Reference:  EWHC 1738 (Ch)
Court: Chancery Division
Judge: Laddie J
Date of judgment: 19 Jul 2004
Summary: Copyright - Copyright-protection - Circumvention - CDPA 1988, s.296 - 'infringing copies' - 'sole intended purpose' - CDPA 1988, ss.296ZA-ZD
Instructing Solicitors: Bristows for the Claimants; Sarjeant & Sheppard for the Defendant.
Sony uses a copy-protection system for its PlayStation 2 (‘PS2’) games console, whereby the CDs and DVDs containing the software incorporate sectors of encrypted data. Without the encrypted data, the consoles will not allow the software to be used. The Defendants designed and marketed a modification or ‘mod-chip’, which bypasses the copy-protection system by making it appear to the consoles that the necessary encrypted data is always present.
Sony brought an action for breach of copyright under ss.296 and 296ZA-ZD of the CDPA 1988, and applied for summary judgment against the first Defendant, Ball.
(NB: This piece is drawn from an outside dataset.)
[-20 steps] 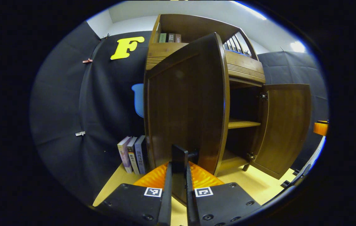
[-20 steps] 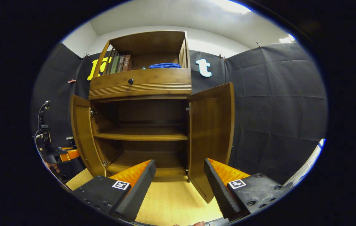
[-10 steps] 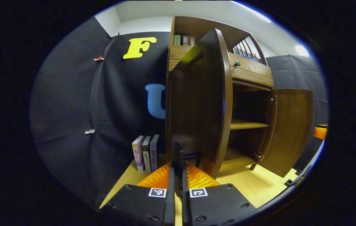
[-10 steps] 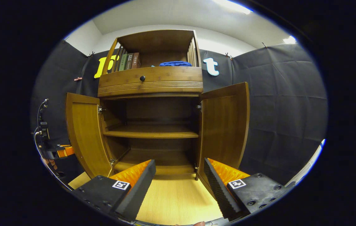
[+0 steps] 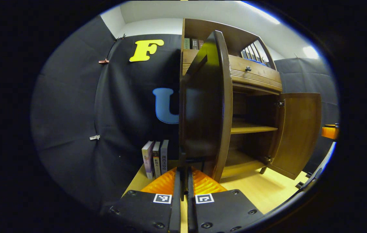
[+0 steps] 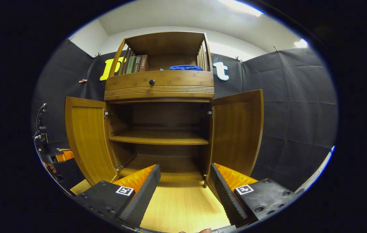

Ball argued that he was not liable under s.296 as the mod-chip was not used to make infringing copies within the meaning of the section and its ‘sole intended purpose’ was not to circumvent the copy-protection mechanism, but rather to allow back-up copies to be made and games from other regions to be played.
(1) Whether the mod-chip was used to make infringing copies.
(2) Whether the mod-chip’s ‘sole intended purpose’ was to circumvent the copy-protection mechanism.
(3) Whether the mod-chip was intended to circumvent technological measures to protect copyright works, contrary to s.296ZA.
(4) Whether Ball had committed any of the proscribed acts under s.296ZD.
(1) The silicon chips inside PS2s on which infringing copies of copyright works are briefly stored are articles, and accordingly are infringing copies. However, many of these copies may be outside of the jurisdiction. s.296 only applies to infringements within the jurisdiction. Accordingly Ball’s liability depends on the extent to which he has sold to UK customers, which cannot be determined on a summary judgment application.
(2) The activities which Ball suggests the mod-chip was designed for are not authorised by Sony, and are in fact what the copy-protection mechanism was designed to prevent.
(3) There was no defence to the claim that
the mod-chip was intended to circumvent technological measures to protect copyright works.
(4) s.296ZD was a tort of strict liability, and Ball had no defence to it.
Although this judgment does not make new law, it does confirm the illegality of dealing in and manufacturing ‘mod-chips’. It is also interesting in finding that ss.296ZA-ZE create a strict liability tort, lack of knowledge of infringing use being no defence; and in finding that an article need only transiently contain a copy to be an infringing copy. Note that, perhaps surprisingly, mod-chips have been held lawful in Spain and Italy.